As each blow landed on their backs, the unnamed man, 22, and woman, 25, visibly grimaced. The woman later burst into tears, wailing in pain as the public punishment continued.

The caning was carried out on July 2 in Banda Aceh, the provincial capital. Aceh is the only Indonesian province to enforce sharia law under its Islamic Criminal Code, known locally as Qanun Jinayat.

Officials help an unmarried woman get up after she was publicly caned for kissing during a TikTok livestream in Banda Aceh, Indonesia, on July 2. Photo: AP
Officials help an unmarried woman get up after she was publicly caned for kissing during a TikTok livestream in Banda Aceh, Indonesia, on July 2. Photo: AP

It was far from the first such case to gain international attention and the response has become familiar: footage spreads online, rights groups condemn the punishment as inhumane and Aceh’s status as the Muslim-majority country’s sole sharia-enforcing province is thrust back into the spotlight.

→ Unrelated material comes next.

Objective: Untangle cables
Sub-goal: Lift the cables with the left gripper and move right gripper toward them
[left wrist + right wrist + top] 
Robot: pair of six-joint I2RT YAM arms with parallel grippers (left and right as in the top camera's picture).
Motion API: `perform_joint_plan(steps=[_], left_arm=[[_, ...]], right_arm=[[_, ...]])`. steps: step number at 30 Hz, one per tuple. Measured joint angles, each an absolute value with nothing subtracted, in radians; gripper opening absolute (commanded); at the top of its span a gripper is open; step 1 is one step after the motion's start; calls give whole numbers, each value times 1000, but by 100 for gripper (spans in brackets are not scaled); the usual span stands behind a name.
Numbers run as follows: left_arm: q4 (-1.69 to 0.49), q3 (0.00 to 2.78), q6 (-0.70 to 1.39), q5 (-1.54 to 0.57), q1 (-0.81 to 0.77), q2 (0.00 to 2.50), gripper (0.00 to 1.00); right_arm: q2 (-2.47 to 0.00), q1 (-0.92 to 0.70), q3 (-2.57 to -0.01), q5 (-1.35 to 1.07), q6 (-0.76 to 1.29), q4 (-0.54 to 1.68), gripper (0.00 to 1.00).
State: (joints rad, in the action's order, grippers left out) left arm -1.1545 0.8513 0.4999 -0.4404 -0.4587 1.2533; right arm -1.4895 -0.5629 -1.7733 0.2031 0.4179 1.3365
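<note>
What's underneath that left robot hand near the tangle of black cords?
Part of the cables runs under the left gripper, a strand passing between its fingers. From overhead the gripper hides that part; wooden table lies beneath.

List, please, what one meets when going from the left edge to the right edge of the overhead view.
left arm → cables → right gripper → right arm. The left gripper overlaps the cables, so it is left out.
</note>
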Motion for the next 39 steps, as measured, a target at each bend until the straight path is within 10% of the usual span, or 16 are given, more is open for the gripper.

But inside Aceh, caning is not viewed solely through a human rights lens. For some residents, it is bound up with religion, local autonomy and Acehnese identity.

Support is neither universal nor uncomplicated – even those who back the punishment often disagree over when and how it should be applied.

Aceh was historically one of the most powerful Islamic sultanates in Southeast Asia and for centuries observed informal Islamic law before it was formally codified in 2004. The law was enacted as part of a peace deal granting Aceh semi-autonomous status following a long and bloody civil conflict that left thousands of Acehnese dead in their struggle for independence from the rest of Indonesia.